• [PROBLEM TO WORK ON]
All of the lines below should be copied word for word.

• [DATA BELOW]

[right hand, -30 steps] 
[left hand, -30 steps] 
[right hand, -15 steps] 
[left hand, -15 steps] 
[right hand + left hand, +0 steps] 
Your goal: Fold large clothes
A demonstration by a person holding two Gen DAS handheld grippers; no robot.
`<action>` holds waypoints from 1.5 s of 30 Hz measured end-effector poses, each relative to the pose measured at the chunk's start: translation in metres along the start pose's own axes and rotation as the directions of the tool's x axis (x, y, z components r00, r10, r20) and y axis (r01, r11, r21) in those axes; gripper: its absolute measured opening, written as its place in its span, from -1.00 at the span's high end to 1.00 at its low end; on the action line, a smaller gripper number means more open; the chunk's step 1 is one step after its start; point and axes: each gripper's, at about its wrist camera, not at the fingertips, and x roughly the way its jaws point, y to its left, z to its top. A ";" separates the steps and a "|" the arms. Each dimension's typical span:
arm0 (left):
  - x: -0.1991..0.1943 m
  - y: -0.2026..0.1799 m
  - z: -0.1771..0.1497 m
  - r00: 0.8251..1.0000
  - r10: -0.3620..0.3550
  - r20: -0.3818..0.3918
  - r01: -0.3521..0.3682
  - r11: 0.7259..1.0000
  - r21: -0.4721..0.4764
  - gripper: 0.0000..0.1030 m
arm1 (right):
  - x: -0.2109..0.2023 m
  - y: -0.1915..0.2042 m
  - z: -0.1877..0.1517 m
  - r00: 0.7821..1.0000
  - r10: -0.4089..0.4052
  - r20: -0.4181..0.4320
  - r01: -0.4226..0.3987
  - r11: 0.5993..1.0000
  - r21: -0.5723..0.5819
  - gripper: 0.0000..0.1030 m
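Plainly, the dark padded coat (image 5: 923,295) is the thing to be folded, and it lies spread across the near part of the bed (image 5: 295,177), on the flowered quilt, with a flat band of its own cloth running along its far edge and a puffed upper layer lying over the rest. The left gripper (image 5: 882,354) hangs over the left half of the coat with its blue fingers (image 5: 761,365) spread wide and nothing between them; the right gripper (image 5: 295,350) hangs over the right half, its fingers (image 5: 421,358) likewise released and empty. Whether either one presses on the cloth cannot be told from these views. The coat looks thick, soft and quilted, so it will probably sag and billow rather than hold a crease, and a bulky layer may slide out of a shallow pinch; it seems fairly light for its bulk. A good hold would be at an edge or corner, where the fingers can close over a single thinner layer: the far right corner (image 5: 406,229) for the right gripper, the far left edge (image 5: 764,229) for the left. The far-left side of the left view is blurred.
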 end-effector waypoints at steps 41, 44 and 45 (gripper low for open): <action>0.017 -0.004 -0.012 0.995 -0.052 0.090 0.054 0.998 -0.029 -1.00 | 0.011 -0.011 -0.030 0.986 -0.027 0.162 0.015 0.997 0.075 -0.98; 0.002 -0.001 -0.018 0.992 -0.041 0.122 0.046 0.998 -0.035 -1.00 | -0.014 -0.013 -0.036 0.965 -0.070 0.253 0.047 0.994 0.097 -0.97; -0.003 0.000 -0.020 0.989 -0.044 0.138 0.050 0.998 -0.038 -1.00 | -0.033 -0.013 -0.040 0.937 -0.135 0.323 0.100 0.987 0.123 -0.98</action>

• [EXERCISE OUTPUT]
[right hand, -30 steps] 
[left hand, -30 steps] 
[right hand, -15 steps] 
[left hand, -15 steps] 
[right hand + left hand, +0 steps] 
Your goal: Fold large clothes
A demonstration by a person holding two Gen DAS handheld grippers; no robot.
`<action>` holds waypoints from 1.5 s of 30 Hz measured end-effector poses, each relative to the pose measured at the chunk's start: translation in metres along the start pose's own axes and rotation as the directions of the tool's x axis (x, y, z components r00, r10, r20) and y axis (r01, r11, r21) in those axes; gripper: its absolute measured opening, written as its place in its span, from -1.00 at the span's high end to 1.00 at its low end; on the action line, a smaller gripper number means more open; the chunk's step 1 is one step after its start; point and axes: each gripper's, at about its wrist camera, not at the fingertips, and x roughly the way its jaws point, y to its left, z to its top. A ";" separates the steps and a "|" the arms. Each dimension's typical span:
arm0 (left):
  - x: -0.1991..0.1943 m
  - y: -0.2026..0.1799 m
  - z: -0.1771..0.1497 m
  - r00: 0.8251..1.0000
  - r10: -0.3620..0.3550
  - r20: -0.3818..0.3918
  - r01: -0.3521..0.3682
  - r11: 0.7259..1.0000
  - r21: -0.4721..0.4764
  - gripper: 0.0000..0.1030 m
arm1 (right):
  - x: -0.2109..0.2023 m
  - y: -0.1915..0.2042 m
  - z: -0.1877..0.1517 m
  - r00: 0.7821..1.0000
  - r10: -0.4089..0.4052
  - r20: -0.4181..0.4320
  - r01: -0.4226..0.3987
  - r11: 0.5993..1.0000
  - r21: -0.5723..0.5819
  - gripper: 0.0000..0.1030 m
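Plainly, the dark padded coat (image 5: 923,295) is the thing to be folded, and it lies spread across the near part of the bed (image 5: 295,177), on the flowered quilt, with a flat band of its own cloth running along its far edge and a puffed upper layer lying over the rest. The left gripper (image 5: 882,354) hangs over the left half of the coat with its blue fingers (image 5: 761,365) spread wide and nothing between them; the right gripper (image 5: 295,350) hangs over the right half, its fingers (image 5: 421,358) likewise released and empty. Whether either one presses on the cloth cannot be told from these views. The coat looks thick, soft and quilted, so it will probably sag and billow rather than hold a crease, and a bulky layer may slide out of a shallow pinch; it seems fairly light for its bulk. A good hold would be at an edge or corner, where the fingers can close over a single thinner layer: the far right corner (image 5: 406,229) for the right gripper, the far left edge (image 5: 764,229) for the left. The far-left side of the left view is blurred.
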 end-effector waypoints at steps 41, 44 and 45 (gripper low for open): <action>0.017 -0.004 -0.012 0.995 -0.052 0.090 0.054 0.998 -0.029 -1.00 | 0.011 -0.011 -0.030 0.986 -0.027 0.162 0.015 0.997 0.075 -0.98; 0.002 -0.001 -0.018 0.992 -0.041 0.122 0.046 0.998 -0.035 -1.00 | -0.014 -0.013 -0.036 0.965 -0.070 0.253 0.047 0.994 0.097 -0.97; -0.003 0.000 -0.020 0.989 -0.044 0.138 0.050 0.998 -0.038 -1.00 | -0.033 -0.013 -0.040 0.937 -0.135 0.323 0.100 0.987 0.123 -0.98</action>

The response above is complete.